15 Als aber Gott, der mich schon im Mutterleib auserwählt und durch seine Gnade berufen hat, mir in seiner Güte
16 seinen Sohn offenbarte, damit ich ihn unter den Heiden verkündige, da zog ich keinen Menschen zu Rate;
17 ich ging auch nicht sogleich nach Jerusalem hinauf zu denen, die vor mir Apostel waren, sondern zog nach Arabien und kehrte dann wieder nach Damaskus zurück.

Zunächst einmal fällt auf, dass Paulus nicht von einer Bekehrung, sondern von einer Berufung spricht. Um dieses Ereignis zu deuten, greift Paulus auf die Botschaft des Alten Testaments zurück. In v.15 spricht er von der Erwählung im Mutterleib. Die Erwählung im Mutterleib ist im Alten Testament dreimal erwähnt: Im zweiten Gottesknechtlied wird in Jes 49,1.5 zweimal betont, dass Gott seinen Knecht bereits im Mutterleib berufen hat:

1 Hört auf mich, ihr Inseln, merkt auf, ihr Völker in der Ferne!
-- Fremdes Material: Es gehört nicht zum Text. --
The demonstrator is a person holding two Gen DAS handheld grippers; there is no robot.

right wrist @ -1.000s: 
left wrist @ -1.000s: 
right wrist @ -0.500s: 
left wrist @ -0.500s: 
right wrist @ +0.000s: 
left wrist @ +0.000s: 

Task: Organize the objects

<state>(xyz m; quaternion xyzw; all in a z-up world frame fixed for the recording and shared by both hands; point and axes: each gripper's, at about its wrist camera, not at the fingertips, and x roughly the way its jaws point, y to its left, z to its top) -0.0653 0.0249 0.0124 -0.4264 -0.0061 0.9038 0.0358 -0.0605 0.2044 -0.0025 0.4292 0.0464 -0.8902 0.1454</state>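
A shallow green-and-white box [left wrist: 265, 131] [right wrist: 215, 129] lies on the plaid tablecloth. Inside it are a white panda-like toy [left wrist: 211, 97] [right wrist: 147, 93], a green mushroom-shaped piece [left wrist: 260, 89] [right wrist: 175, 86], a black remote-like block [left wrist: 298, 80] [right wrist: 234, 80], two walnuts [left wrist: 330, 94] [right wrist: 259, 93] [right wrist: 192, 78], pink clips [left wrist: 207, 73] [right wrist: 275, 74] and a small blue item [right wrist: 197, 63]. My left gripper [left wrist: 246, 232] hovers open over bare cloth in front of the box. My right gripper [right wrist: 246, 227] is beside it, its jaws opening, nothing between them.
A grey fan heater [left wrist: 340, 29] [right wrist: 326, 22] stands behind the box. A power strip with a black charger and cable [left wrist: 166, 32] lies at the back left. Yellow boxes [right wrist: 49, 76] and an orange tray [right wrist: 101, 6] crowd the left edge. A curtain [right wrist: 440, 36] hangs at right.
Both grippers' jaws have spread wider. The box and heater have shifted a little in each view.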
Der Herr hat mich schon im Mutterleib berufen; als ich noch im Schoß meiner Mutter war, hat er meinen Namen genannt.
5a Jetzt aber hat der Herr gesprochen, der mich schon im Mutterleib zu seinem Knecht gemacht hat, damit ich Jakob zu ihm heimführe und Israel bei ihm versammle.

Angesichts dessen, dass Paulus sich in Röm 1,1 als „Knecht Jesu Christi“ bezeichnet, wäre denkbar, dass er sich auf diesen Text bezieht. Jedoch war für die junge Kirche von Anfang an klar, dass der leidende Gottesknecht mit Jesus dem Christus identisch ist. Paulus hat sich keineswegs als den leidenden Gottesknecht verstanden, sondern als dessen Apostel, so dass ein Bezug auf Jes 49 unwahrscheinlich ist.
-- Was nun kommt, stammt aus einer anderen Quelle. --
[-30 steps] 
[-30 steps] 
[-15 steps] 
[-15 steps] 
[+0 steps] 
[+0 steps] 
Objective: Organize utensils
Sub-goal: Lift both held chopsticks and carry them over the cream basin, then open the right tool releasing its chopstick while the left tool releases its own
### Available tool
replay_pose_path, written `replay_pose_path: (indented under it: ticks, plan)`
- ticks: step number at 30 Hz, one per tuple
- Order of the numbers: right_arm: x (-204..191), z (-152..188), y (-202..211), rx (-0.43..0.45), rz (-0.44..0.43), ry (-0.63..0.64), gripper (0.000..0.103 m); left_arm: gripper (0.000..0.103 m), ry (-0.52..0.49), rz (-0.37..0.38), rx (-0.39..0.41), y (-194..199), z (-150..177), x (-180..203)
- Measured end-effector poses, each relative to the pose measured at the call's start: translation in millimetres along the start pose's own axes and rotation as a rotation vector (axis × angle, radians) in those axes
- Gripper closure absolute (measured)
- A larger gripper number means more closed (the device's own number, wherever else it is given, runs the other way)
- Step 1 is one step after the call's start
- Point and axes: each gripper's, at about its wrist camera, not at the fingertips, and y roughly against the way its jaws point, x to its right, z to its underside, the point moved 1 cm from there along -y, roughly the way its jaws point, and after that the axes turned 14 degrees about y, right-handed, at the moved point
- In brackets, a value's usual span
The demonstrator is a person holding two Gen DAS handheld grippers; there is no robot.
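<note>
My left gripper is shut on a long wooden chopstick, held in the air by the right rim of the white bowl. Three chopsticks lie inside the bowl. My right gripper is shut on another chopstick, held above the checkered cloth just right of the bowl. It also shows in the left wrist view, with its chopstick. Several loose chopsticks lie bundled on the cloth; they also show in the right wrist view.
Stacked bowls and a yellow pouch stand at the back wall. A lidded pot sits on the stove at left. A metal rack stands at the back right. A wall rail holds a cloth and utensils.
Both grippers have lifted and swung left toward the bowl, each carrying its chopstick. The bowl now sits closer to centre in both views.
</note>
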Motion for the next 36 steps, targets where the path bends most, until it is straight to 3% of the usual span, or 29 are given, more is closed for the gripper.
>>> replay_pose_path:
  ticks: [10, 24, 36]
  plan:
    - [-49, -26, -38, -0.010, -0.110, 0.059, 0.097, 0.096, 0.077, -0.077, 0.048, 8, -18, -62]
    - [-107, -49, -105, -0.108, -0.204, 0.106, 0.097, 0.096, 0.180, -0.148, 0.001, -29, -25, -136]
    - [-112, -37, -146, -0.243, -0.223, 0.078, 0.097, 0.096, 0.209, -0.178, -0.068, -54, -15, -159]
Die Erwählung im Mutterleib begegnet auch in der Berufungserzählung des Propheten Jeremia (Jer 1,5). Dort sagt Gott zu Jeremia:

5 Noch ehe ich dich im Mutterleib formte, habe ich dich ausersehen, noch ehe du aus dem Mutterschoß hervorkamst, habe ich dich geheiligt, zum Propheten für die Völker habe ich dich bestimmt.

Diese Erwählung Jeremias im Mutterleib wird ein weiteres Mal in Sir 49,6-7 genannt. Über die Babylonier sagt der Text:

6 Sie zündeten die Heilige Stadt an, so dass die Straßen verödeten,
7 zur Strafe dafür, dass sie Jeremia misshandelt haben, obwohl er vom Mutterleib an zum Propheten geschaffen war, um auszureißen, niederzureißen und zu vernichten, aber auch um aufzubauen, einzupflanzen und zu stärken.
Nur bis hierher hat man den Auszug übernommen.